**TASK STATEMENT**
Extract the full listing verbatim and drop any pictures from your copy.

**RECORDED DATA**

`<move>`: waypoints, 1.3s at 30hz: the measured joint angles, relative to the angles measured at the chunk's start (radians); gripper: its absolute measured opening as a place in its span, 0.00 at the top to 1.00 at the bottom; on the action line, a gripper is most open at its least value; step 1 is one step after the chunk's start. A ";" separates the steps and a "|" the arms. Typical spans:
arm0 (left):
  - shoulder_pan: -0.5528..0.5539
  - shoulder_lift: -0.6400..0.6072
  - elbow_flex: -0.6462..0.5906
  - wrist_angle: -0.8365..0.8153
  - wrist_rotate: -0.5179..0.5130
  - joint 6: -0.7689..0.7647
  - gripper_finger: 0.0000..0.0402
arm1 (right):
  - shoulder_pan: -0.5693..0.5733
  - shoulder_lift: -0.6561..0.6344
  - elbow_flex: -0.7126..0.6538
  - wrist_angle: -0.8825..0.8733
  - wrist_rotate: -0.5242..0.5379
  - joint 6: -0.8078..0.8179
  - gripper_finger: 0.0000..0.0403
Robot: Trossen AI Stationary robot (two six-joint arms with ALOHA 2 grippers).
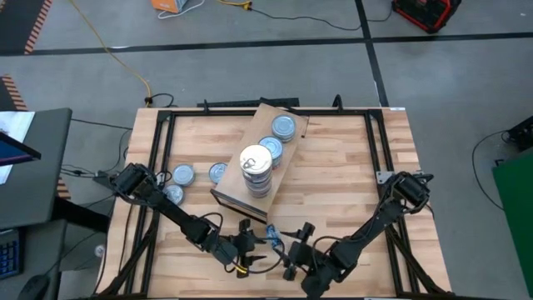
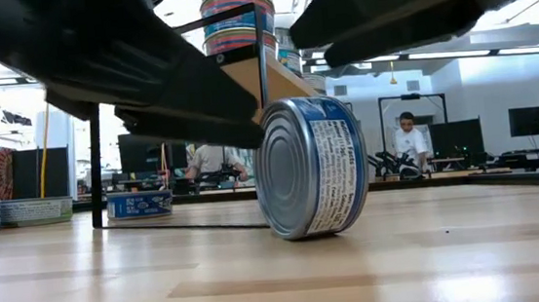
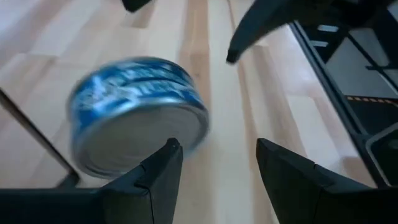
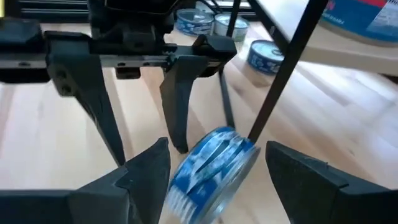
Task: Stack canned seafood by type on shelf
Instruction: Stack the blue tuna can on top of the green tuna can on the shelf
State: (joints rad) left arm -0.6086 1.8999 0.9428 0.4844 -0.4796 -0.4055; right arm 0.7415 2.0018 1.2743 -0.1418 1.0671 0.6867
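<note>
A tall stack of tins (image 1: 256, 171) and two loose tins already sit on the shelf (image 1: 241, 198), while both the left hand (image 1: 246, 250) and right hand (image 1: 293, 250) hang open, gripping nothing, around a blue tin (image 2: 310, 167) on edge at the tabletop's near side, three more waiting far left

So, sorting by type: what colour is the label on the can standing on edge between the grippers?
Blue with white print on the can, clearest in the low view.

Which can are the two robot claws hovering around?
Look at the near edge of the wooden table, between the left gripper and the right gripper. The blue can there stands on its edge, while the others lie flat.
</note>
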 joint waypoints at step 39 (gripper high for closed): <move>0.048 0.000 0.000 0.008 0.187 0.172 0.50 | -0.151 -0.019 0.000 -0.299 -0.203 -0.011 0.28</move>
State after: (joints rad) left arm -0.5610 1.8999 0.9428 0.4920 -0.2928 -0.2339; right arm 0.5905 1.9832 1.2739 -0.4403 0.8644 0.6753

**ANSWER SPACE**
`<move>`: waypoints, 1.3s at 30hz: the measured joint angles, relative to the angles measured at the chunk's start (radians); gripper: its absolute measured opening as a place in its span, 0.00 at the top to 1.00 at the bottom; on the action line, a gripper is most open at its least value; step 1 is one step after the chunk's start. A ";" separates the steps and a "|" the arms. Typical spans:
arm0 (left):
  - shoulder_pan: -0.5528..0.5539
  - shoulder_lift: -0.6400..0.6072
  - elbow_flex: -0.6462..0.5906
  - wrist_angle: -0.8365..0.8153
  - wrist_rotate: -0.5179..0.5130
  - joint 6: -0.7689..0.7647
  - gripper_finger: 0.0000..0.0402
arm1 (right):
  - shoulder_pan: -0.5693..0.5733
  - shoulder_lift: -0.6561..0.6344
  - elbow_flex: -0.7126..0.6538
  - wrist_angle: -0.8825..0.8733
  - wrist_rotate: -0.5242..0.5379
  - joint 6: -0.8078..0.8179
  - gripper_finger: 0.0000..0.0403
Robot: Trossen AI Stationary robot (two six-joint arms with ALOHA 2 grippers).
Task: Stack canned seafood by type on shelf
Instruction: Stack the blue tuna can on top of the green tuna can on the shelf
State: (joints rad) left arm -0.6086 1.8999 0.9428 0.4844 -0.4796 -0.4055; right arm 0.7415 2.0018 1.2743 -0.1418 1.0671 0.6867
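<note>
A tall stack of tins (image 1: 256, 171) and two loose tins already sit on the shelf (image 1: 241, 198), while both the left hand (image 1: 246, 250) and right hand (image 1: 293, 250) hang open, gripping nothing, around a blue tin (image 2: 310, 167) on edge at the tabletop's near side, three more waiting far left

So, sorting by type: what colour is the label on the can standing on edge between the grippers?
Blue with white print on the can, clearest in the low view.

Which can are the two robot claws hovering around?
Look at the near edge of the wooden table, between the left gripper and the right gripper. The blue can there stands on its edge, while the others lie flat.
</note>
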 joint waypoints at step 39 (gripper high for closed): <move>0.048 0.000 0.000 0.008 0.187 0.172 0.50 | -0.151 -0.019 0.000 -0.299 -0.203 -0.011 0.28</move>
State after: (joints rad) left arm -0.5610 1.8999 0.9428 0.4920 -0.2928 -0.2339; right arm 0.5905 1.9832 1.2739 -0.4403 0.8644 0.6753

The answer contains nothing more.